Since the 9/11 attacks, the U.S. has focused attention toward developing the technology required to curb future threats. Many A&M faculty continue to contribute directly to national security through their research and policy development.
Among these researchers is David Boyle.
“I never felt, prior to 9/11, that anybody would really want to detonate a nuclear weapon and kill 50,000 people,” said Boyle, deputy director of A&M’s Nuclear Security Science and Policy Institute (NSSPI). “Now I believe differently.”
Boyle’s concentration is nuclear non-proliferation. His organization, NSSPI, focuses on the next generation of leaders in nuclear security sciences. It’s working to combine nuclear science with nuclear policy, and make nuclear energy a safe resource for the world. NSSPI’s research areas include proliferation risk analysis, combating nuclear terrorism and ensuring the peaceful use of nuclear energy.
“One of our missions is to enable other countries to get the benefits of nuclear energy while at the same time making sure that we and other countries don’t have to worry that somehow the technology will be misused,” Boyle said.

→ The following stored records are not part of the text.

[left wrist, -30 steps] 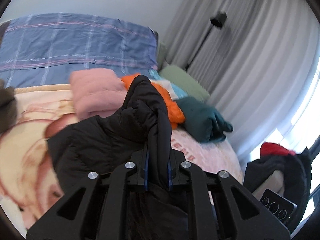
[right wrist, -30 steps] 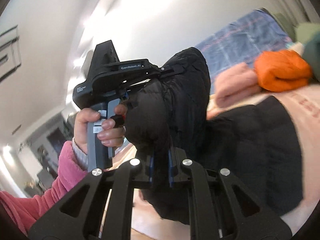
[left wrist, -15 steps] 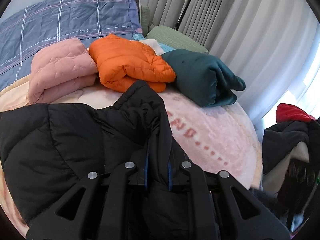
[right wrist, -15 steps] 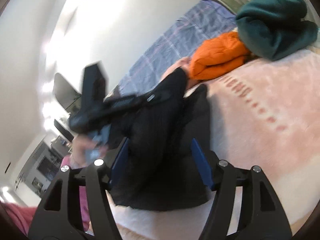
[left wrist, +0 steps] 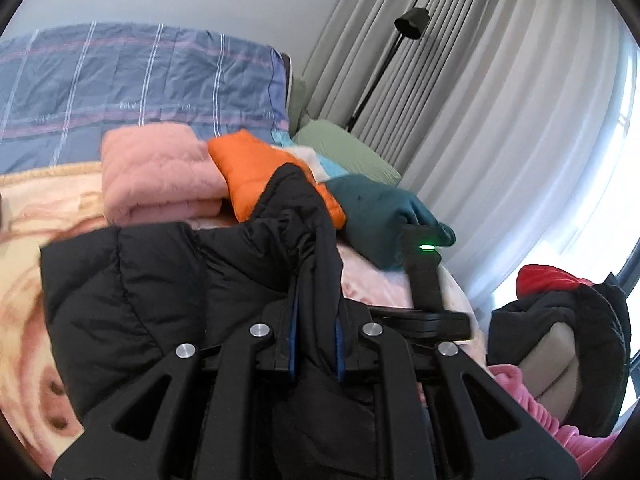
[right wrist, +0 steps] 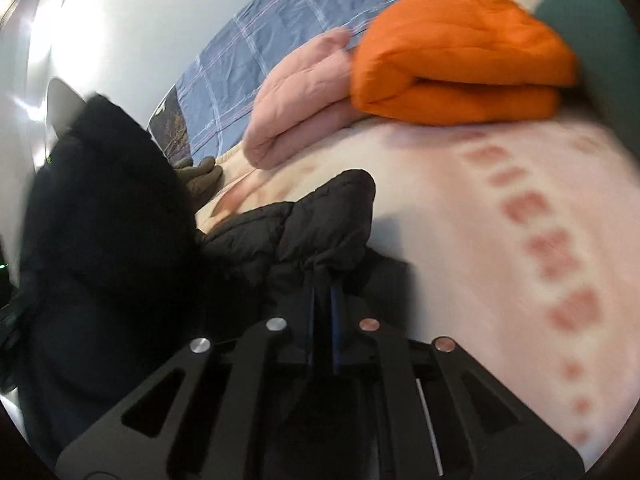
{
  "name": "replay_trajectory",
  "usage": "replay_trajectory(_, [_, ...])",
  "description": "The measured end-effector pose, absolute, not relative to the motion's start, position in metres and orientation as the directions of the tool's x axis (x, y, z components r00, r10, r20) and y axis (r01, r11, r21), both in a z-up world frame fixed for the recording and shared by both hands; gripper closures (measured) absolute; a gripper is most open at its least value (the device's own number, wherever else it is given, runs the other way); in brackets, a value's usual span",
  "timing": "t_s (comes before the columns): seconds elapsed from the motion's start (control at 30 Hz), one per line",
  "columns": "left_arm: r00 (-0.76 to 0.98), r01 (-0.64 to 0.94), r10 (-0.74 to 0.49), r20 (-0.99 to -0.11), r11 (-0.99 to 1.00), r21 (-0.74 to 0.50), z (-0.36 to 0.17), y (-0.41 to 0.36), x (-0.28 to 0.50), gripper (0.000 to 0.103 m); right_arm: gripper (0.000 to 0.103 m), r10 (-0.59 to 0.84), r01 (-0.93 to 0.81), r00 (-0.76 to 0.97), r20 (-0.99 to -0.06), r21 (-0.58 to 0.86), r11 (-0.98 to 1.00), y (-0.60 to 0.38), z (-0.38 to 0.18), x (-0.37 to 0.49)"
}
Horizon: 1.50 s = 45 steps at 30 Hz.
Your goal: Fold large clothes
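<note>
A black puffer jacket point(left wrist: 160, 276) lies spread on the pink blanket point(right wrist: 500, 184) of the bed. My left gripper point(left wrist: 316, 320) is shut on a raised edge of it, and the fabric runs up between the blue pads. In the right wrist view my right gripper point(right wrist: 322, 300) sits low over the bed, its jaws closing tight on a bunched fold of the black jacket point(right wrist: 324, 216). Another dark mass of the jacket point(right wrist: 104, 216) hangs blurred at the left. The right gripper's housing shows in the left view with a green light point(left wrist: 426, 247).
Folded pink point(left wrist: 156, 176), orange point(left wrist: 256, 168) and teal point(left wrist: 380, 216) garments lie in a row at the back of the bed. Behind them are a blue plaid quilt point(left wrist: 132, 80) and a green pillow point(left wrist: 344, 148). A chair heaped with clothes point(left wrist: 560, 312) stands right, by grey curtains point(left wrist: 500, 100).
My right gripper let go of the lifted jacket part, opened wide, swung down towards the bed and closed on a lower fold. My left gripper kept its grip and dipped.
</note>
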<state>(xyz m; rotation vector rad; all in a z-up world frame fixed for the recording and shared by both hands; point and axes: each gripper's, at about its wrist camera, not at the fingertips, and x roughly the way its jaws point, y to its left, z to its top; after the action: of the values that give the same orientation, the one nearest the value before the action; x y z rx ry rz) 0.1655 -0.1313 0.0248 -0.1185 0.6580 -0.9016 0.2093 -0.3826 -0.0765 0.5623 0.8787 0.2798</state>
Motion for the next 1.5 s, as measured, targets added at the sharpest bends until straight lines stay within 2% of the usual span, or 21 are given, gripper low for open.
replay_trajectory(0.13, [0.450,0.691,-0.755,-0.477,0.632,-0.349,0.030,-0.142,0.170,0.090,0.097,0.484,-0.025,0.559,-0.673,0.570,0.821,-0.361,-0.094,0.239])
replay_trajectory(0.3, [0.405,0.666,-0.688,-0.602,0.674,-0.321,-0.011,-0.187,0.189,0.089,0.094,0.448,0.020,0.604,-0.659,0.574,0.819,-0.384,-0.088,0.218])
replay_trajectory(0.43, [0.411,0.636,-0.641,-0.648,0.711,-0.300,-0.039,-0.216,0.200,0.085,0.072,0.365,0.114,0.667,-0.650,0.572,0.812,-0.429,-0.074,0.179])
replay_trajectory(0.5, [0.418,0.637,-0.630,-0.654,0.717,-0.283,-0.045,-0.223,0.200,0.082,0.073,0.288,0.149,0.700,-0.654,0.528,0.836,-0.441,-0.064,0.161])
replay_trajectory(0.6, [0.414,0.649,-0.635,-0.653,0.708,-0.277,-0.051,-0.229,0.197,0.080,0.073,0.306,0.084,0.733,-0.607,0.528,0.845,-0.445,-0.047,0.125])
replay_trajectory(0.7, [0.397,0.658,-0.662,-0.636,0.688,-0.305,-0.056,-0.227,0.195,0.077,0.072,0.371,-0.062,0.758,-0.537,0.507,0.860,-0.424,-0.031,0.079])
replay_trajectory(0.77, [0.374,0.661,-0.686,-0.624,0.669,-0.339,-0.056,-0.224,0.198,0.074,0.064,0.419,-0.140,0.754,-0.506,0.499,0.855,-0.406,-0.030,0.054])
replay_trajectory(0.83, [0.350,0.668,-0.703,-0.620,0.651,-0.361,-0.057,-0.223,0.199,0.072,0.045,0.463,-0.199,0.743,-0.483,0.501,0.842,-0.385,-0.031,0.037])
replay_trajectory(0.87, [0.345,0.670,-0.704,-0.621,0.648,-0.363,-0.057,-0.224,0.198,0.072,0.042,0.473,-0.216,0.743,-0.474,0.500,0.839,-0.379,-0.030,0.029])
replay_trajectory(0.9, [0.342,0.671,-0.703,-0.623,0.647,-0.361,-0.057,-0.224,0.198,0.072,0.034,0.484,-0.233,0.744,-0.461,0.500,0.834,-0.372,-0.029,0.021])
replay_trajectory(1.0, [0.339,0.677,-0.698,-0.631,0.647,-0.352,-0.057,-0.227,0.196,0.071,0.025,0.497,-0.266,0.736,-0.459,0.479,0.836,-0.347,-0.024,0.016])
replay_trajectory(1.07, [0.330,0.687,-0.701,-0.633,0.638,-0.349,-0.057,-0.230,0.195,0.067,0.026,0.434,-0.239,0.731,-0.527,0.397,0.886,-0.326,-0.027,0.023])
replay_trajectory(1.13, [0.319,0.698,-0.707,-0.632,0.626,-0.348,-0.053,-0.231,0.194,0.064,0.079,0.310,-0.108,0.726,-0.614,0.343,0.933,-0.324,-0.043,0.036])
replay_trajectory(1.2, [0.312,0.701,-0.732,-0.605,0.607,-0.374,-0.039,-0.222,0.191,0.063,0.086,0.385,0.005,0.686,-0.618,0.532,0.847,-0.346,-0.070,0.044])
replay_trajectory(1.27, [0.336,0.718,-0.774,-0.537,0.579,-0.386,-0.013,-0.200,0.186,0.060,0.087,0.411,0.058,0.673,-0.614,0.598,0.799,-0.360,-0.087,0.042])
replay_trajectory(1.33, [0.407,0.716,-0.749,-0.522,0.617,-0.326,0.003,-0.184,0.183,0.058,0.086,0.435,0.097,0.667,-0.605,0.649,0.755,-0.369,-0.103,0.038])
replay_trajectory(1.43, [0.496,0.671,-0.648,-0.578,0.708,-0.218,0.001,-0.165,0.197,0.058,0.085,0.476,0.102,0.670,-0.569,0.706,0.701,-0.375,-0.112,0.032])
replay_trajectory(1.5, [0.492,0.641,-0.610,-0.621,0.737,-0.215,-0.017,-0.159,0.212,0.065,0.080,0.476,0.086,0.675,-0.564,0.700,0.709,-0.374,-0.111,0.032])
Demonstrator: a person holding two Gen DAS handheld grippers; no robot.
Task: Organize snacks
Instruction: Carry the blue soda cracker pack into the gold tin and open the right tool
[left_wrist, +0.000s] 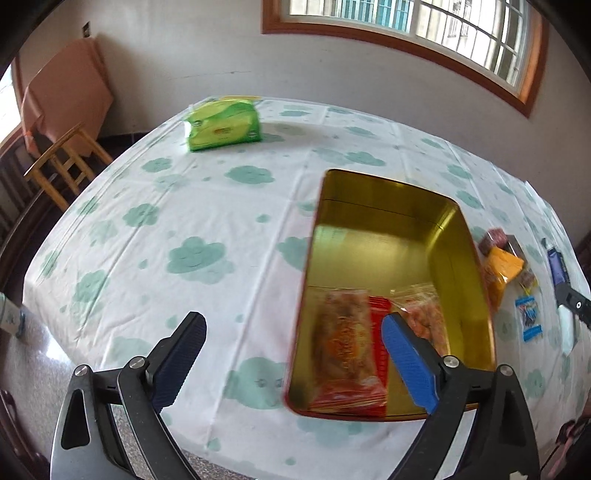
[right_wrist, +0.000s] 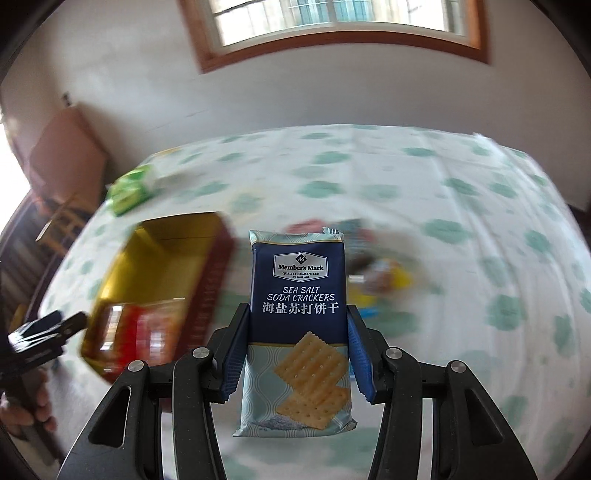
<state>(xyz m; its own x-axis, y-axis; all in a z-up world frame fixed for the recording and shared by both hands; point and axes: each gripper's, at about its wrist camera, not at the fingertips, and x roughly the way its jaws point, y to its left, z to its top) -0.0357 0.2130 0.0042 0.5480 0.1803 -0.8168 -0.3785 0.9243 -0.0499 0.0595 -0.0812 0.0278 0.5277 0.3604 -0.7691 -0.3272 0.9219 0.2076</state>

Boyle also emphasized the importance of the mutually beneficial nature of the Nuclear Non-Proliferation Treaty. This treaty, which has been signed by 189 nations in 40 years, calls all countries that possess nuclear technology to share the knowledge with developing countries so that they, too, may benefit from nuclear energy. In exchange, the receiving countries must comply with international non-proliferation safeguards.
“[A&M is] involved with some training and education programs in countries that do not currently have nuclear energy,” Boyle said. “We wouldn’t provide that help if the country we’re talking to was not committed to meeting all the requirements of global non-proliferation standards.”
Another important aspect of preparing for possible threats is being aware of how to handle nuclear attacks, should one ever occur. Professor of nuclear engineering John Poston specializes in radiological health and safety, with emphasis in responding to terrorist attacks.
“You have to have a plan on how you are going to respond to these emergencies, and then you have to exercise that plan,” Poston said. “That is, you have to have drills, and some of those drills are fairly realistic because this is not the kind of emergency we are used to responding to.”
Raymond Juzaitis, nuclear engineering department head, emphasized the modern necessity for well-rounded individuals with extensive training in multiple fields. He advocated for educations that blend science and engineering with policy.
“I don’t think that the nuclear profession can live with nuclear engineers that don’t know both aspects of their work,” Juzaitis said.
Specific research projects at A&M also contribute to non-proliferation and homeland security by keeping the U.S. at the forefront of innovation. These projects include nuclear forensics systems, used to detect highly enriched uranium and tools that determine nuclear weapon latency and measure the amount of fissile material in fresh and used nuclear fuel.
“The reason I think that countries like ours can still get ahead is because we can engage innovation on our science and technology base so we can be one step ahead,” Juzaitis said.
Juzaitis added that A&M’s engineering strengths are complemented by the University’s service-first mentality.
“One nice thing about Aggies is that they blend this commitment to public service with excellence in science and technology,” Juzaitis said.